This document compiles R resources that I recommend. R is not the most straightforward programming language, and different styles of R code can appear drastically different. Almost every style will look quite different from more conventional programming languages like C or Python.
Given that, it is easy to head down the wrong path in R. The resources I list here are largely chosen to avoid those pitfalls.
Basics:
Do you want to learn R?
If you have little to no coding experience and want to get started, or are new to R and data processing, this online book is great:
Statistical Inference via Data Science https://moderndive.com/1-getting-started.html
If you have are kinda familiar with code, or have even coded in old school base R extensively, but are new to tidy R or data science with R, Hadley’s book is the definitive guide to analyzing data with R:
R for Data Science https://r4ds.had.co.nz/index.html
Both of these resources are listed on the tidyverse website.
Statistics:
Do you want to get some basic descriptive statistics (mean, variance, etc)? Do you want to make some plots or fit a basic model?
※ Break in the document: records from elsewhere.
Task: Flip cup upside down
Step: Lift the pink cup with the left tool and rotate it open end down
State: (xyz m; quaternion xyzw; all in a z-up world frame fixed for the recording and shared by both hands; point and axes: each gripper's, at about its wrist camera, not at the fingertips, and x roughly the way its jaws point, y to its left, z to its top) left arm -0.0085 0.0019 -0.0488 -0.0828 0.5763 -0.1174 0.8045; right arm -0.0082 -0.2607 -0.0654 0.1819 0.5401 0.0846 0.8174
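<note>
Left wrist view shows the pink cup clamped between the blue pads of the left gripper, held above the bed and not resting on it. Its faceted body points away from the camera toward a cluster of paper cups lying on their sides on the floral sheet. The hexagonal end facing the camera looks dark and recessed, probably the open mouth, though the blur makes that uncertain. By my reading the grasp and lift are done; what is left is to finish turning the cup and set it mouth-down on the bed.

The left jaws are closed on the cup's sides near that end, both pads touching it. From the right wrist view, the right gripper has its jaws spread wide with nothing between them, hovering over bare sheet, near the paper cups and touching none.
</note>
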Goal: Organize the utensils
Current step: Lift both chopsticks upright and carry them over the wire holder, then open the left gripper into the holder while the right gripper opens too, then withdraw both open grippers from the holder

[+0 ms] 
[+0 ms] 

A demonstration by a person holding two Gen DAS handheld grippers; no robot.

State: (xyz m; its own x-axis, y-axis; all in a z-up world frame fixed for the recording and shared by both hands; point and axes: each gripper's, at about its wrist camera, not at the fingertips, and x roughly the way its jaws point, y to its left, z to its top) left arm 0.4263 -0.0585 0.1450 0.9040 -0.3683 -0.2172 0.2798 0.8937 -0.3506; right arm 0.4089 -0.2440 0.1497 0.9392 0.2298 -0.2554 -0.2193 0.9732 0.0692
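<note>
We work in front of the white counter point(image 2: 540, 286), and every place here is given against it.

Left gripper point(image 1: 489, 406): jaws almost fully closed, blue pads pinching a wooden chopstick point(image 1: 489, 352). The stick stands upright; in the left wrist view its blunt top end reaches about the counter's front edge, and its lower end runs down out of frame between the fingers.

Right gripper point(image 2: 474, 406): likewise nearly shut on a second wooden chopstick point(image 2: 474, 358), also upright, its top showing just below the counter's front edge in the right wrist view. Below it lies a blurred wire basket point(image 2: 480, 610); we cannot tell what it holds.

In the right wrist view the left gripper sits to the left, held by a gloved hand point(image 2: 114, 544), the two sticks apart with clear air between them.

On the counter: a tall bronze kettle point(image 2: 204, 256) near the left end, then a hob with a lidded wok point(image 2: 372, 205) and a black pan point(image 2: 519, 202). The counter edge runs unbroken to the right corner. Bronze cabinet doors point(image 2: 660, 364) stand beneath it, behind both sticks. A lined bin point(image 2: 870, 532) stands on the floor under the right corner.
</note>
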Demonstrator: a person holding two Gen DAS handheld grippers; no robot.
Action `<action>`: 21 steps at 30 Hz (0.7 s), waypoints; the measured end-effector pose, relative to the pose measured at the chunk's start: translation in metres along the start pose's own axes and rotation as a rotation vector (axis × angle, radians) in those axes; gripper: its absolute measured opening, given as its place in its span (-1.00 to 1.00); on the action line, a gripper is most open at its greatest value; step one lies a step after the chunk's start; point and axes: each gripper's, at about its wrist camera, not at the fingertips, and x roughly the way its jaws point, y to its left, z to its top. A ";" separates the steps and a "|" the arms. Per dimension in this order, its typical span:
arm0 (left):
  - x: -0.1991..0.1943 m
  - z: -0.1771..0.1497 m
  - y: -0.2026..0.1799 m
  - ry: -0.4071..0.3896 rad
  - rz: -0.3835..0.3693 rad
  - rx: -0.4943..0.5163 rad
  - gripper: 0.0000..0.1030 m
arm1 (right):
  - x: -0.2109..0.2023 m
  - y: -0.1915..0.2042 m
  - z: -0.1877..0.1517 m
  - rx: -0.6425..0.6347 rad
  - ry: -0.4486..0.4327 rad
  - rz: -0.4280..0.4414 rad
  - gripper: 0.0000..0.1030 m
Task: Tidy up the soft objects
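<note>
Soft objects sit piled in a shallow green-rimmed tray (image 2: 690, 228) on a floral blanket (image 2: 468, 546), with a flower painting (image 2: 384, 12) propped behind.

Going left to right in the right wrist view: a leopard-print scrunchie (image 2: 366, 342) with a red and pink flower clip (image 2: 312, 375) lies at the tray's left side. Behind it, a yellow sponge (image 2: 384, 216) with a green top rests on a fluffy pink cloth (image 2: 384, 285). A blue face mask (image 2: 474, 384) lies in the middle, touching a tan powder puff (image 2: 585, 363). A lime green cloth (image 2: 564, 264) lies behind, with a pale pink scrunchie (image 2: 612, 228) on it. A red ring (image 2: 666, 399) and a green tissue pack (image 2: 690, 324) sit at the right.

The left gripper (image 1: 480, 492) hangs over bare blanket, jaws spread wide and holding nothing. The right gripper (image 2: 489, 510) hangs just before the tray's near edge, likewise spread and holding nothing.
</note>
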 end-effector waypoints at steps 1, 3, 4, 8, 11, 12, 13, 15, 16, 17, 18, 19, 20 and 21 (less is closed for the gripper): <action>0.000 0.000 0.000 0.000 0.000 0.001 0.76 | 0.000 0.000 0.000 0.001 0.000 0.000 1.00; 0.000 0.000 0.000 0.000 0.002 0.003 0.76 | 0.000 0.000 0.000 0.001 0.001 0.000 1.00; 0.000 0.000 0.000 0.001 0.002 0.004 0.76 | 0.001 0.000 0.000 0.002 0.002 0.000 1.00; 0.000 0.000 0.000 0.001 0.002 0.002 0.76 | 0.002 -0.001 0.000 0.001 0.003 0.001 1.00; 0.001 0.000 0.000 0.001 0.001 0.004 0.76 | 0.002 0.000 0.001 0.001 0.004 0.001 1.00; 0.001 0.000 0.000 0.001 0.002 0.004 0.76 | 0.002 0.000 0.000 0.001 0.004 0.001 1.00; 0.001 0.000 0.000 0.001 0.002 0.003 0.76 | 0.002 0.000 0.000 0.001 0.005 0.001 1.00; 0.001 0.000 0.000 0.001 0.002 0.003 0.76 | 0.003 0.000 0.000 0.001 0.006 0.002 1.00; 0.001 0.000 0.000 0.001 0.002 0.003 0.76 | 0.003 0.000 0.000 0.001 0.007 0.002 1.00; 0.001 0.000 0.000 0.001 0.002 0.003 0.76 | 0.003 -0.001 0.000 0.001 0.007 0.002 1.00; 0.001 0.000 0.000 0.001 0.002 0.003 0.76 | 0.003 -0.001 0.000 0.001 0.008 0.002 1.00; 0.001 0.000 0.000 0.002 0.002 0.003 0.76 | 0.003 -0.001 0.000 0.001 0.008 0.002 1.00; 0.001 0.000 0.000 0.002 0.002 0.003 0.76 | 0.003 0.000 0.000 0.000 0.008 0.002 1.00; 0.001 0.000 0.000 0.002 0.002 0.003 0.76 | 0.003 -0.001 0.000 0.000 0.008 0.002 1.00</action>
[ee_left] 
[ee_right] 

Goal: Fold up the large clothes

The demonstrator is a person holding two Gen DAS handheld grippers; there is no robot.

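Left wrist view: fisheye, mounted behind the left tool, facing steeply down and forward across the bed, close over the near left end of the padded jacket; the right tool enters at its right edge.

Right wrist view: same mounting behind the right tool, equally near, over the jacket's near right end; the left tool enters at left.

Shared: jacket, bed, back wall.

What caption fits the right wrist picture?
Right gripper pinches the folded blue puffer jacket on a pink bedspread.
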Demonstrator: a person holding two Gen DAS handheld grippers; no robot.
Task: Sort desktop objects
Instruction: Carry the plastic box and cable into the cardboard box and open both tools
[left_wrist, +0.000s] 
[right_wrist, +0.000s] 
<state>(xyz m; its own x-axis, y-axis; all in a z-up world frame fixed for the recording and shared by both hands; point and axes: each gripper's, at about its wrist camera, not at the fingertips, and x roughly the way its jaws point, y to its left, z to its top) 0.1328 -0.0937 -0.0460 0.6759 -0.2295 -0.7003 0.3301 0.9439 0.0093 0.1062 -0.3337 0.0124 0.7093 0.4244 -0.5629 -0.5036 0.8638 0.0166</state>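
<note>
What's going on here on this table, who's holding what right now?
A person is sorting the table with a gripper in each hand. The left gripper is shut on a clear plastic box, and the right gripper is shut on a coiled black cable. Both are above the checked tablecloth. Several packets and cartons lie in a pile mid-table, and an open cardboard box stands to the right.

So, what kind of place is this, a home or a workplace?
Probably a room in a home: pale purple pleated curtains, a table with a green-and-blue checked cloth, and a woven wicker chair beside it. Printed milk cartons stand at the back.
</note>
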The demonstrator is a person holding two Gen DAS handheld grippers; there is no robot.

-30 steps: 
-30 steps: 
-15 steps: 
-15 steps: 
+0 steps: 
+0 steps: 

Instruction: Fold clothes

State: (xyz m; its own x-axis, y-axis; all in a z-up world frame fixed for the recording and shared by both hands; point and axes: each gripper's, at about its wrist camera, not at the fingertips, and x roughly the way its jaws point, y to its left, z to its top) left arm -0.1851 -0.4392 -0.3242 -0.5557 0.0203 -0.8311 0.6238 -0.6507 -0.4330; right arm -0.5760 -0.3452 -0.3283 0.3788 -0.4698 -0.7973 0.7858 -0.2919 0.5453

R for Data Science, again, has you covered.
Do you want to model your data for legit scientific use? Understand linear or logistic regression? Use (and actually understand) generalized additive models?
By far the best resource for statistical data analysis I’ve ever seen is Cosma Shalizi’s:
Advanced Data Analysis from an Elementary Point of View https://www.stat.cmu.edu/~cshalizi/ADAfaEPoV/ADAfaEPoV.pdf
Most texts either focus on the principles and theory of statistics, or the nitty gritty of data analysis code. This book stays focussed on the basics while also demonstrating everything with actual R code and plots. The one downside is that it uses base R instead of tidyverse stuff. However, once you are familiar with tidyverse stuff it is not hard to go between the two. The largest difference is in the base plot
versus the tidy ggplot
.
Some of the content in this book is probably not of interest. I certainly haven’t made it through the whole thing. So I’ll highlight some sections I’ve found particularly useful here:
- 1.1 Regression: Predicting and Relating Quantitative Features
- 2.4 Linear Regression Is Not the Philosopher’s Stone
- 3 Model Evaluation
- 8 Additive Models
- 12 Generalized Linear Models and Generalized Additive Models
I think if you were to work through that whole book you would have a better statistics education than the majority of professional data scientists.
Spatial Data:
Do you want to make maps? Do spatial statistics? Explore movements?
I just found this text by Yeh Chia Jung, but it looks really nice. It’s basically and in-depth how to on using the sf
package. It illustrates how to use ggplot
in combination with spatial data, and also explains what goes into making data spatial.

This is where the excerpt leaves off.